S'engager publiquement à réduire la teneur en gras, en sel et en sucre des aliments qu'on achète tous les jours, pour faire taire les critiques. C'est ce que fera cet automne l'industrie agroalimentaire du Québec, en adhérant au nouveau programme Melior, a appris La Presse.

Marie Allard LA PRESSE

«On va recevoir les chartes d'engagement de chaque entreprise qui propose de réduire le sel, le sucre, le gras de ses produits ou qui a d'autres initiatives», a expliqué hier Annick Van Campenhout, directrice générale du Conseil pour les initiatives de progrès en alimentation (CIPA), responsable de Melior.

L'ajout de fibres et la réduction des portions, souvent gigantesques, feront partie des objectifs à atteindre. «Plutôt que de proposer une portion de 350 ml d'un jus très sucré, on peut réduire la portion à 250 ml dans les distributrices des écoles», a illustré Mme Van Campenhout.
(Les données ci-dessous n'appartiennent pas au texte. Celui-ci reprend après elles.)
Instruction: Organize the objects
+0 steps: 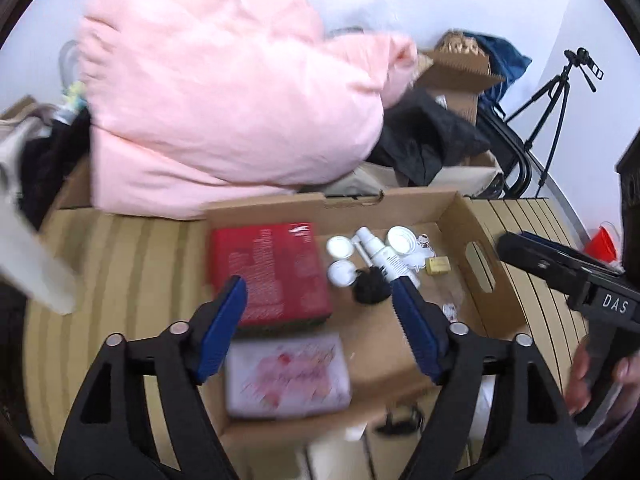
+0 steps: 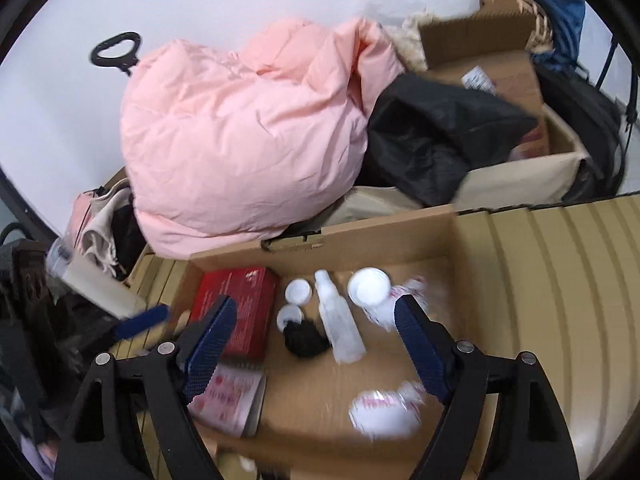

Restaurateurs, épiciers et industriels sont invités à faire leur examen de conscience dans le cadre de Melior. Chacun doit formuler ses propres engagements, ce qui en fait une initiative unique en Amérique du Nord. Pour s'assurer du sérieux de la démarche, un comité (formé de représentants universitaires, de l'Ordre des diététistes, d'Option consommateurs, de ministères et du Conseil de la transformation alimentaire et des produits de consommation CTAC) validera les engagements pris.

Critiques fondées

D'une franchise étonnante, les industriels québécois sont conscients de leur rôle dans l'épidémie d'obésité. Presque tous (95%) sont d'accord pour dire «que les critiques sur la composition nutritionnelle des produits transformés sont fondées», selon un sondage mené par le CTAC et l'agence Enzyme de juin à septembre 2010. La totalité est d'avis que «la valeur nutritive des aliments offerts en épicerie et en restauration au Québec mérite d'être améliorée».

«Il est encore difficile de faire un choix santé dans les produits transformés, a témoigné un industriel sondé. Même faire un choix non nuisible à la santé est difficile.»

Les actions à favoriser, selon les répondants: réduire le sel dans les aliments (de l'avis de 91% des répondants), les gras saturés (73%) et le sucre (55%). Plus de la moitié (55%) estiment qu'il faut développer des menus plus équilibrés en restauration.

Melior s'inspire d'une initiative française, à laquelle des géants de l'agroalimentaire ont adhéré. D'ici 2014, Kellogg's a par exemple promis de baisser de 9% en moyenne le sucre de ses céréales Special K et Coco Pops en France. Ces chartes d'engagements volontaires ont «un effet non négligeable pour la plupart des nutriments», selon une étude d'impact réalisée par l'Observatoire de la qualité de l'alimentation, en France, en 2010.

Reste à savoir si les consommateurs achèteront les produits plus sains. Campbell's a récemment annoncé qu'elle ajouterait du sodium dans plusieurs soupes préalablement réduites en sel, en raison de ventes anémiques. En France, «certaines entreprises ont vu leurs ventes diminuer à la suite de la mise en marché de produits améliorés», lit-on dans un rapport du CTAC. Une majorité (54%) d'industriels québécois croit d'ailleurs que «les consommateurs ne sont tout simplement pas intéressés par les aliments aux profils nutritionnels améliorés».

«Il faut qu'il y ait une masse critique suffisante d'entreprises qui font des efforts pour initier un mouvement d'amélioration de la santé important dans la population», a fait valoir Mme Van Campenhout. Elle espère que les industriels seront nombreux à se joindre à Melior, qui est financé par Québec en forme (600 000 $ par an). «Cette démarche peut porter ses fruits, a-t-elle dit. J'en suis sûre.»